What you need to do. Everything in the data that follows should be given again verbatim, except the images.

BEGIN

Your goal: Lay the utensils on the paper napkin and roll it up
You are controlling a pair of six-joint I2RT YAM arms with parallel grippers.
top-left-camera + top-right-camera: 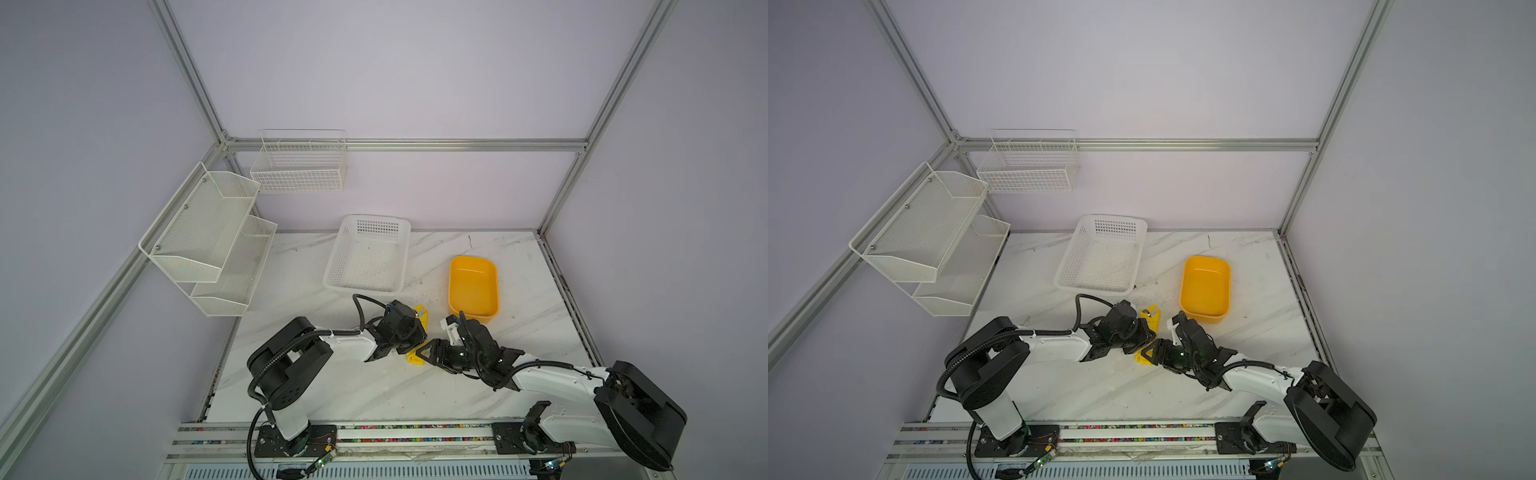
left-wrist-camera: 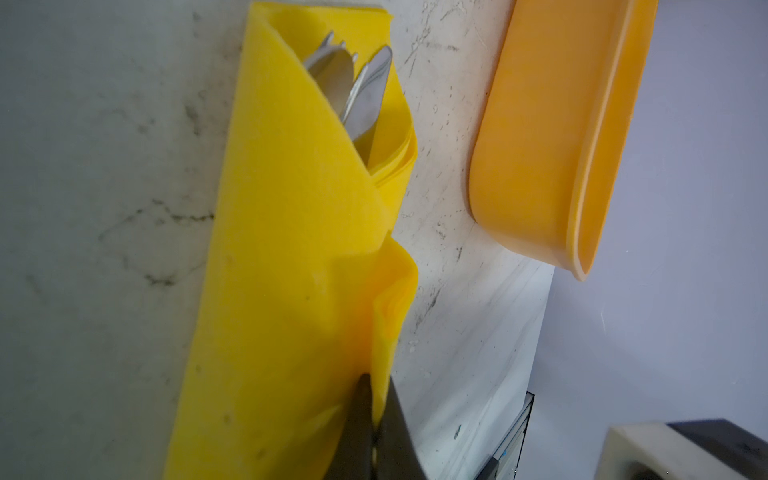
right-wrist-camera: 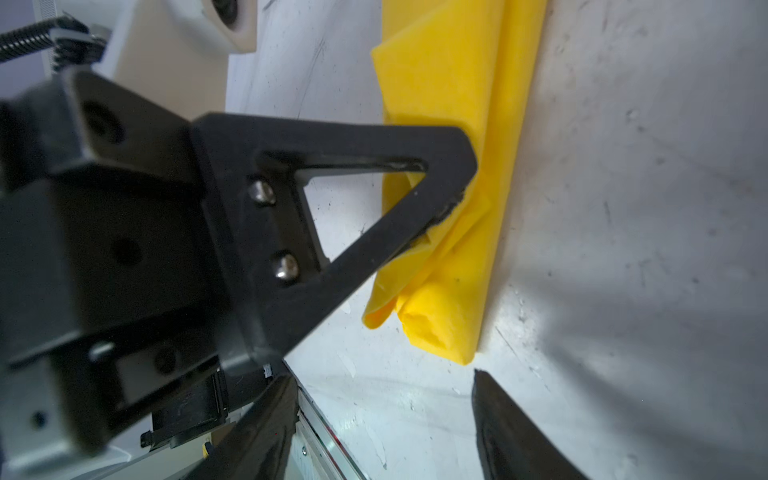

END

Exercise response.
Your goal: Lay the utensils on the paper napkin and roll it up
You are controlling a pair of six-joint I2RT YAM arms with parallel grippers.
top-left-camera + top-right-camera: 
left-wrist-camera: 
right-wrist-camera: 

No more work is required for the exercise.